Recently, one of our team members, @abhijitramesh has his bicycle stolen 🛵. He had gone shopping, parked his bicycle outside the store, and by the time he returned his bicyle was missing 🚳. Gathering his wits, Abhijit looked around and saw a CCTV camera of the store which would have caught the footage of the theft. So he went in and requested the store owners to let him see the footage 📹. The footage was there, but it's resolution was not good enough for Abhijit to get any useful information.
So Abhijit returned home, walking 🚶, thinking 🤔 that CCTV feeds are basically not very useful. Being a computer science student working with image processing, computer vision and deep learning, an idea struck him 💡. He called two of his other friends and laid down his plan so that the CCTV feeds like those could actually serve some purpose.
And that idea, led to us building Psychic CCTY, a tool to make use of videos from CCTV feeds, as well as other kinds of videos, captured by people at a crime scene ℹ️.
Based on a true story
Psychich CCTV will help you analyse a video using the following methods:
-
You have a video(even a low resolution one), and you're sure you might find some object of interest in the video, but you're too busy to sit and watch the entire video. Even if you sit and watch the video, you might skip something by mistake, becuase after all, you're human. So we have provided an option to perform object detection on the entire video, in real time which stores all frames with objects of interest.
-
Now, you did get an object of interest, but since you're not a computer, you still feel it could have a higher resolution. So used those saved frames and increase their resolution using our super-resolution technique. It works almost in real time, taking just 4-6 seconds to perform the operation on frame.
-
You already have a few images you want to analyse. Select them and run the super resolution on your own custom images 🖼️.
-
And finally, you might have a video recording with sound in it too. Now there's a lot of interference in the background, a lot of sound sources 🔉. So, select the video and Psychich CCTV will extract the audio and split in into sources so you can clearly hear the vocals 🗣️ and well as the background noise separately and gather useful information from it 📢.

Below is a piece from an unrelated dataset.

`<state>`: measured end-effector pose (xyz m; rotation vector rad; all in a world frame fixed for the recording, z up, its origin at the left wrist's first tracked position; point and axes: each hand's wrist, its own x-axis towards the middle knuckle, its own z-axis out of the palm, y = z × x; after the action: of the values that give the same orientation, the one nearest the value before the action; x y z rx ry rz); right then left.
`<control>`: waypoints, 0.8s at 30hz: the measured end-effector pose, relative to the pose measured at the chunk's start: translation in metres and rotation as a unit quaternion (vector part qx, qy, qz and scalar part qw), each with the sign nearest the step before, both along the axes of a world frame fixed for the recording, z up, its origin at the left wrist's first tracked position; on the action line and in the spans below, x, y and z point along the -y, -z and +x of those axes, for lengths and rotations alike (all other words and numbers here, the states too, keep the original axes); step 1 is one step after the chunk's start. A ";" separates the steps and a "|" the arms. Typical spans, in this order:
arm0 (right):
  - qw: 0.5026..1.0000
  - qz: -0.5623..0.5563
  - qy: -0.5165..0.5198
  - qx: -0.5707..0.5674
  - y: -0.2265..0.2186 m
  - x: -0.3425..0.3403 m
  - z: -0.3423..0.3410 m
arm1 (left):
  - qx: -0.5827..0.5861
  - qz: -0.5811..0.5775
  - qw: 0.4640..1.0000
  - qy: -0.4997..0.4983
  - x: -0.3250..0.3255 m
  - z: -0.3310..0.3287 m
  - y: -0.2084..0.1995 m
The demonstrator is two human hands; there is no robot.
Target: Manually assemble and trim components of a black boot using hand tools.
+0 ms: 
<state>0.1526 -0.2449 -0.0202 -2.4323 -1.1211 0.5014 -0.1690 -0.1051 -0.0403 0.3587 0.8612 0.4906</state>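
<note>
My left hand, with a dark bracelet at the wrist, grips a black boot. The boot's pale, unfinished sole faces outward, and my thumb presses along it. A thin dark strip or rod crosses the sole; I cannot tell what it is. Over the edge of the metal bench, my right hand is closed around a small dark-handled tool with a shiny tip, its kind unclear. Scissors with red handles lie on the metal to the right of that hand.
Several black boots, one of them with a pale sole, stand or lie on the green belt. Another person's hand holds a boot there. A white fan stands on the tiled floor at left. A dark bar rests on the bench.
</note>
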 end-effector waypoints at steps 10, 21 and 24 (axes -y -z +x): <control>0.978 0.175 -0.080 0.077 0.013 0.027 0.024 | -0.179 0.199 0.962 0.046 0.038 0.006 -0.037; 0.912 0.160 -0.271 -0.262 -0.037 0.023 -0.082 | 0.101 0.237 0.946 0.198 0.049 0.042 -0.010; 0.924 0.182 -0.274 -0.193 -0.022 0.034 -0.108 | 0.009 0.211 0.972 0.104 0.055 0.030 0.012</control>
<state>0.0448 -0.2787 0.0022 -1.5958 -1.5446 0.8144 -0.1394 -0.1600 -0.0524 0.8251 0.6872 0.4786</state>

In order to enhance the quality of images, we are using super resolution. Super resolution has been implemented by us from scratch completely in PyTorch. After researching a bit, we found two methods:
- Using SRResnet
- Using SRGAN
So we decided to go ahead and implement both the methods. Once we had trained model for both, we ran them on a few photos and in the end, came the conclusion that SRGAN performs better than the SRResnet.
Well, so this is the code. Now let's see how our super resolution models actually perform.
Input Image | SRGAN Output |
Being Halo fans, we first tried it out on a Halo poster, and voila! The output given by SRGAN is visibly more clear than the original input image.
Next, we tried this on the legendary Insterstallar.
Input Image | SRGAN Output |
Here the results are clearly visible. The SRGAN output is far clearer than the input image.
By now it was clear that the mode does work, but we just decided to do try it out on a photo of Lena.
Input Image | SRGAN Output |
And here, again the model did the work well.
Next, we decided to try it out on a real CCTV feed. The next two exmaples are from a couple of CCTV photos that we found.
Input Image | SRGAN Output |
Input Image | SRGAN Output |
Again, the results are way clearer and provide more visiblity than the input images. Had Abhijit been able to access this tool earlier, he might have been able to find some useful information from the CCTV feed and would still have his bicycle.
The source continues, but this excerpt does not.